Hidrelétricas – A volta mais agressiva começou a ser desenhada no final do ano passado, com o primeiro leilão de concessão de hidrelétricas do governo Lula. Com a falta de apetite da iniciativa privada, o Grupo Eletrobrás arrematou quatro usinas (Baguari, Paulista, Simplício e Passo São João), sendo apenas uma em parceria com Cemig e Neoenergia.
Os grandes grupos de geração do setor, como CPFL, Tractebel e EDP, ficaram de fora da disputa por causa do preço estipulado pelo governo. `É claro que uma empresa que vai bem quer se expandir. Mas não consigo dar rentabilidade ao meu investimento em hidrelétrica com um preço de R$ 116 o MWh. Assim, o mercado me pune (referindo-se aos acionistas na bolsa de valores)`, afirmou o presidente da CPFL, Wilson Ferreira Jr, durante apresentação de balanço do grupo, no início do mês. A mesma justificativa foi dada pelas demais companhias.
A participação do Grupo Eletrobrás no mercado foi reforçada ainda mais em fevereiro. A empresa, por meio de Furnas, fechou negócio com a Vale do Rio Doce e comprou 40% da participação na usina Foz do Chapecó (855 MW), entre os Estados de Santa Catarina e do Rio Grande do Sul.
A saída da Vale do Rio Doce deve-se ao aumento dos custos de produção de energia no País, principalmente na área de transmissão, que tem inviabilizado a conclusão de novos empreendimentos, afirmou, na ocasião, o presidente da empresa, Roger Agnelli.
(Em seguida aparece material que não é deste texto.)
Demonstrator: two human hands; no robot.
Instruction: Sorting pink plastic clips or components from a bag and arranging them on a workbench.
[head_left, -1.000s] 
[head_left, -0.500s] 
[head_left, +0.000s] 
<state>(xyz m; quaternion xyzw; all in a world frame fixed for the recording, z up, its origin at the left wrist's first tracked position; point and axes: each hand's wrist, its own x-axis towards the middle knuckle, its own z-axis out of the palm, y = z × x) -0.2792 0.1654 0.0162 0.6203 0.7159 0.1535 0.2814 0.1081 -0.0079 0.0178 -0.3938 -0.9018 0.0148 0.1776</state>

Participação minoritária – Segundo o presidente da Eletrobrás, Aloísio Vasconcelos, a expectativa é comprar também a participação de 20% da usina que hoje está nas mãos da Companhia Estadual de Energia Elétrica (CEEE). Ele ressalta, no entanto, que o negócio deve envolver a CPFL, outra sócia da empresa. `Nossa política é ter uma participação minoritária nesses projetos. Por isso, a CPFL teria de comprar uma parte.`
Furnas também tem acordo para a compra de parte da Hidrelétrica Retiro Baixo, adquirida pelo Grupo Orteng, no último leilão. Além da usina, Vasconcelos afirmou que a empresa iniciou conversas para a compra de Serra do Facão, em que participam as empresas Alcoa, Votorantim e Camargo Corrêa. Também estão na mira da holding usinas como Guaporé, do Grupo Rede, e Salto Pilão.
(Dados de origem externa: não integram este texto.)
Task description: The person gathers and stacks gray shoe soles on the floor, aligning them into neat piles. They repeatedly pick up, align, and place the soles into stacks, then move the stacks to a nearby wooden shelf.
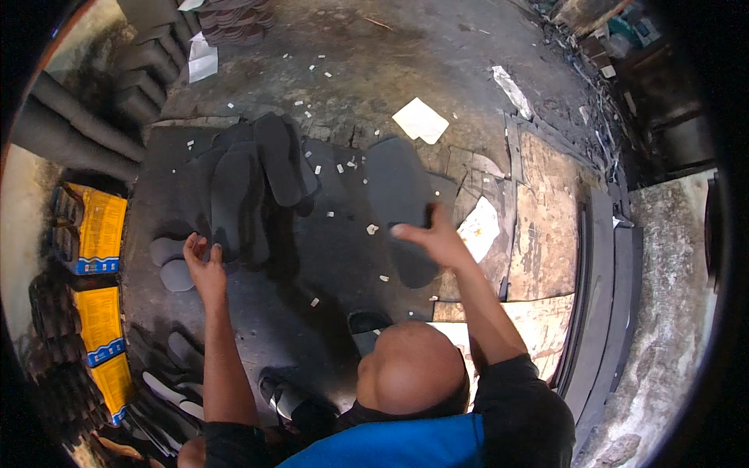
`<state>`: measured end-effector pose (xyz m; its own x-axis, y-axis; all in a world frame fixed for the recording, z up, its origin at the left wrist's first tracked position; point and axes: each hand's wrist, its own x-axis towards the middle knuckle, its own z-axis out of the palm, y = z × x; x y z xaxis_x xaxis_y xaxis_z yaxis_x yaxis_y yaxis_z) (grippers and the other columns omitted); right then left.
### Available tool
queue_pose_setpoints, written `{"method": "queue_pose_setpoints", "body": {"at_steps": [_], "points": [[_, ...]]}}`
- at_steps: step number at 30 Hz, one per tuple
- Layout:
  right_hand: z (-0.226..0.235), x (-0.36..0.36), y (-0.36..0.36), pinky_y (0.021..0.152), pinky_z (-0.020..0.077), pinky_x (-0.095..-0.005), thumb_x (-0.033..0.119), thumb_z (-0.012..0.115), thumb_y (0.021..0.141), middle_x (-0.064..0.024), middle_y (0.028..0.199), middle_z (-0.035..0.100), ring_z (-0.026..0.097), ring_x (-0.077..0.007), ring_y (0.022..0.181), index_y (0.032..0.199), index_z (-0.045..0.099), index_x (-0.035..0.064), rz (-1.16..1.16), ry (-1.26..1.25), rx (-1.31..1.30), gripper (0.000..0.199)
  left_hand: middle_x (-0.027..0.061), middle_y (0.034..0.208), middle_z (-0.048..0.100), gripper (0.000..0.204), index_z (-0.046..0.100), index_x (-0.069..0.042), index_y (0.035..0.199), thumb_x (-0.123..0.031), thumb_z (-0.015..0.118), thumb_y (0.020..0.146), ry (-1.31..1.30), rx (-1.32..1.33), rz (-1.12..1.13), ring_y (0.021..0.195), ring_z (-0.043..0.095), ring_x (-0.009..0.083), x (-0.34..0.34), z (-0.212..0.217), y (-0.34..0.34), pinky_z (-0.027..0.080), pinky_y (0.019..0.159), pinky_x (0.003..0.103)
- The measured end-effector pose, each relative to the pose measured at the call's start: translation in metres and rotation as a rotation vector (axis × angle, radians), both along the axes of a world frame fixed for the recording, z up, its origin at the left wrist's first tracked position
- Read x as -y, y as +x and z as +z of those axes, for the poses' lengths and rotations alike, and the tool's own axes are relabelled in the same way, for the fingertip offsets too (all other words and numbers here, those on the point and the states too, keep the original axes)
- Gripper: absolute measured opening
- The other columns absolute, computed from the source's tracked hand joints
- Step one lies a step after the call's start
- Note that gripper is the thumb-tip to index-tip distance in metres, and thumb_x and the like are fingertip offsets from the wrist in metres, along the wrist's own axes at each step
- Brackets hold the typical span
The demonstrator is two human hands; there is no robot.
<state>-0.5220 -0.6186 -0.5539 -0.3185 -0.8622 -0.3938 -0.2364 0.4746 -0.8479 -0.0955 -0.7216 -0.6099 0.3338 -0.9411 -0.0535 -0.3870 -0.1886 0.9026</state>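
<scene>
My left hand [205, 271] is half curled with its fingers apart and nothing visible in it. It hovers beside small rounded light-grey pieces [178, 274] and a group of dark grey shoe soles [234, 195]. Another pair of overlapping soles [279, 160] lies just beyond that group. Over to the right, my right hand [441, 240] spreads its thumb and forefinger above a single dark grey sole [396, 183]; its other fingers are hidden. The sole's lower end is in shadow under the hand.
White scraps and a pale paper sheet [420, 120] litter the dark floor mat [331, 257]. Yellow and blue boxes [101, 230] line the left side, near stacked dark soles [58, 339]. Long dark strips [597, 312] lean along the right wall. Grey rolls [78, 117] stand at far left.
</scene>
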Motion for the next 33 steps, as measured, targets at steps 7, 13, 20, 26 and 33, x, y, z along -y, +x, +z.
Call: {"method": "queue_pose_setpoints", "body": {"at_steps": [7, 13, 20, 26, 33], "points": [[0.002, 0.004, -0.045, 0.108, 0.0464, -0.0460, 0.058, 0.091, 0.065, -0.0308, 0.145, 0.051, 0.058, -0.0383, 0.128, 0.152, 0.033, -0.0117, -0.069, 0.295, -0.156, 0.126, 0.0261, 0.139, 0.054, 0.070, 0.046, 0.004, 0.142, -0.018, 0.080, 0.085, -0.020, 0.147, 0.059, 0.134, 0.050, 0.0379, 0.017, -0.033, -0.002, 0.041, 0.111, 0.046], [0.016, 0.079, 0.057, 0.104, 0.0469, -0.0431, 0.049, 0.084, 0.082, -0.0209, 0.134, 0.060, 0.060, -0.0319, 0.123, 0.142, 0.053, 0.0010, 0.098, -0.329, 0.082, 0.083, 0.0330, 0.147, 0.046, 0.112, 0.033, 0.007, 0.152, -0.044, 0.092, 0.072, -0.027, 0.472, -0.047, 0.140, 0.043, 0.0464, 0.045, -0.017, -0.033, 0.035, 0.116, 0.048], [-0.101, 0.254, 0.168, 0.114, 0.0408, -0.0492, 0.069, 0.077, 0.076, -0.0318, 0.147, 0.048, 0.047, -0.0435, 0.138, 0.147, 0.042, -0.0107, 0.143, 0.163, -0.304, 0.113, 0.0330, 0.158, 0.030, 0.118, 0.025, 0.009, 0.155, -0.060, 0.082, 0.077, 0.209, 0.249, 0.166, 0.149, 0.028, 0.0453, 0.066, -0.026, -0.034, 0.033, 0.116, 0.057], [-0.140, 0.260, 0.184, 0.110, 0.0436, -0.0485, 0.062, 0.085, 0.069, -0.0291, 0.144, 0.052, 0.050, -0.0458, 0.135, 0.141, 0.047, -0.0078, 0.147, 0.174, -0.244, 0.107, 0.0354, 0.150, 0.041, 0.097, 0.039, 0.011, 0.139, -0.046, 0.087, 0.077, 0.296, 0.445, 0.016, 0.141, 0.041, 0.0460, 0.067, -0.025, -0.050, 0.038, 0.114, 0.047], [-0.159, 0.251, 0.148, 0.094, 0.0533, -0.0460, 0.041, 0.088, 0.073, -0.0260, 0.124, 0.067, 0.068, -0.0405, 0.111, 0.133, 0.053, -0.0063, 0.124, 0.036, 0.158, 0.084, 0.0307, 0.127, 0.063, 0.084, 0.042, 0.004, 0.131, -0.037, 0.090, 0.075, 0.213, 0.297, -0.074, 0.119, 0.062, 0.0464, 0.077, -0.024, -0.049, 0.049, 0.101, 0.047]]}}
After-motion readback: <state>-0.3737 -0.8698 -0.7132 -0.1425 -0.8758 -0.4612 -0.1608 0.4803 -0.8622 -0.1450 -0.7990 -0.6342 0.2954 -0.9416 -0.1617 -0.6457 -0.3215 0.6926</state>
Segundo Vasconcelos, a Eletrobrás vai investir R$ 5,2 bilhões no setor neste ano, valor superior aos investimentos do ano passado, em torno de R$ 3,2 bilhões, e bem maior que os apresentados no governo passado. Para os novos projetos, como as usinas arrematadas em leilão, a holding conta com recursos do BNDES. Ele já assegurou a disputa pelas Hidrelétricas Dardanelos (261 MW) e Mauá (382 MW), que podem ser incluídas no leilão a ser realizado em junho.
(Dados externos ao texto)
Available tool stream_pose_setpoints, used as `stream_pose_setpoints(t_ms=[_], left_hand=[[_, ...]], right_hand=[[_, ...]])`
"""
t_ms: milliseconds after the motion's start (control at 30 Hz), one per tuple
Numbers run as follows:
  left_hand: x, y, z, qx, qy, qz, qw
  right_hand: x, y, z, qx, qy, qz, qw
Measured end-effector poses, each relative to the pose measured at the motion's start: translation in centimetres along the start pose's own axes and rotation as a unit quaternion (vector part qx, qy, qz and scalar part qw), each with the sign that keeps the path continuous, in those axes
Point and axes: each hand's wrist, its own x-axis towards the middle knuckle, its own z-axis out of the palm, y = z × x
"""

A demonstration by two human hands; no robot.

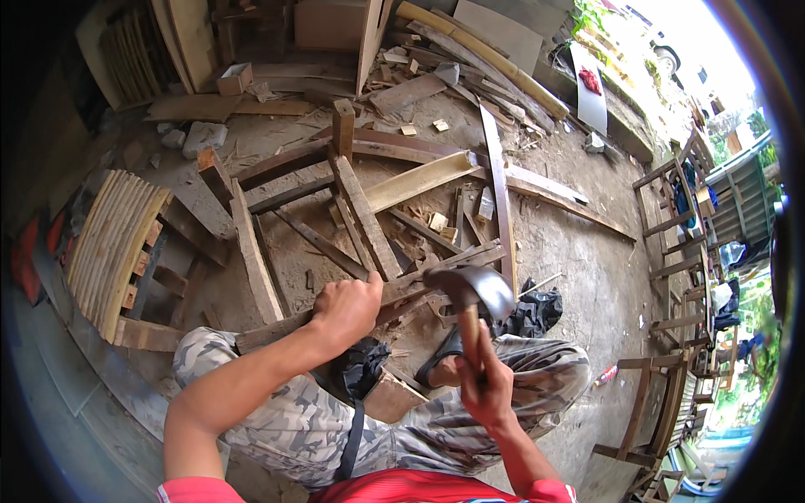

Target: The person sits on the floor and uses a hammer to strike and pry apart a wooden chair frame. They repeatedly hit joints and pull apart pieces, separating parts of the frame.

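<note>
My right hand [488, 384] is wrapped round the wooden handle of a claw hammer [471, 331]. The hammer's dark metal head is held up just over the right end of a wooden rail [406, 288], and I cannot tell whether they touch. That rail crosses in front of my knees, part of a rough wooden frame [362, 201] with several legs and crosspieces. My left hand [345, 312] is closed on the rail, left of the hammer, knuckles up. What lies under its fingers is hidden.
A slatted wooden piece [117, 251] stands at the left. Long boards [495, 184] and wood scraps lie on the dirty floor beyond the frame. A black plastic bag [537, 310] sits right of the hammer. Wooden chair frames [650, 402] line the right side.
</note>
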Motion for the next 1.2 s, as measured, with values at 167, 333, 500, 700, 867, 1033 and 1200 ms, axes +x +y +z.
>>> stream_pose_setpoints(t_ms=[167, 333, 500, 700, 867, 1033, 1200], left_hand=[[-0.2, 0.1, 0.1, 0.007, -0.005, -0.009, 1.0], [0.2, 0.4, -0.5, 0.031, -0.032, -0.014, 0.999], [0.2, 0.4, -0.6, 0.022, -0.026, -0.012, 0.999], [0.3, 0.5, -0.6, 0.033, -0.021, -0.005, 0.999], [0.3, 0.4, -1.0, 0.028, -0.038, -0.01, 0.999], [0.5, -0.9, -1.6, -0.084, 0.001, 0.049, 0.995], [1.4, -1.9, -5.8, -0.301, -0.214, -0.014, 0.929]], right_hand=[[-0.6, -0.3, -1.2, 0.17, 0.109, 0.045, 0.978], [1.1, -2.1, -2.8, 0.0, -0.058, 0.061, 0.996], [1.4, -4.1, -5.2, 0.018, 0.026, 0.074, 0.997], [1.1, -2.5, -1.6, -0.021, -0.066, 0.071, 0.995], [0.7, -2.1, -2.4, 0.09, 0.036, 0.104, 0.99], [-1.0, 1.1, -2.1, 0.223, 0.069, 0.224, 0.946], [-2.6, 1.6, -1.8, 0.272, 0.106, 0.249, 0.923]])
O fortalecimento da estatal é criticado pelo diretor da Câmara Brasileira de Infra-Estrutura (CBIE), Adriano Pires. Segundo ele, esse modelo não atrai capital privado para o País. `O governo elegeu a Eletrobrás como o motor de expansão da geração. No leilão de hidrelétricas, por exemplo, ninguém entrou por causa do preço.`, afirmou.
De acordo com Pires, a estatal arrematou os projetos com baixo retorno, ignorando o fato de ter acionistas na Bolsa de Valores de São Paulo (Bovespa). O especialista é categórico ao afirmar que o País terá novos racionamentos de eletricidade depois de 2008 por que não consegue atrair capital privado.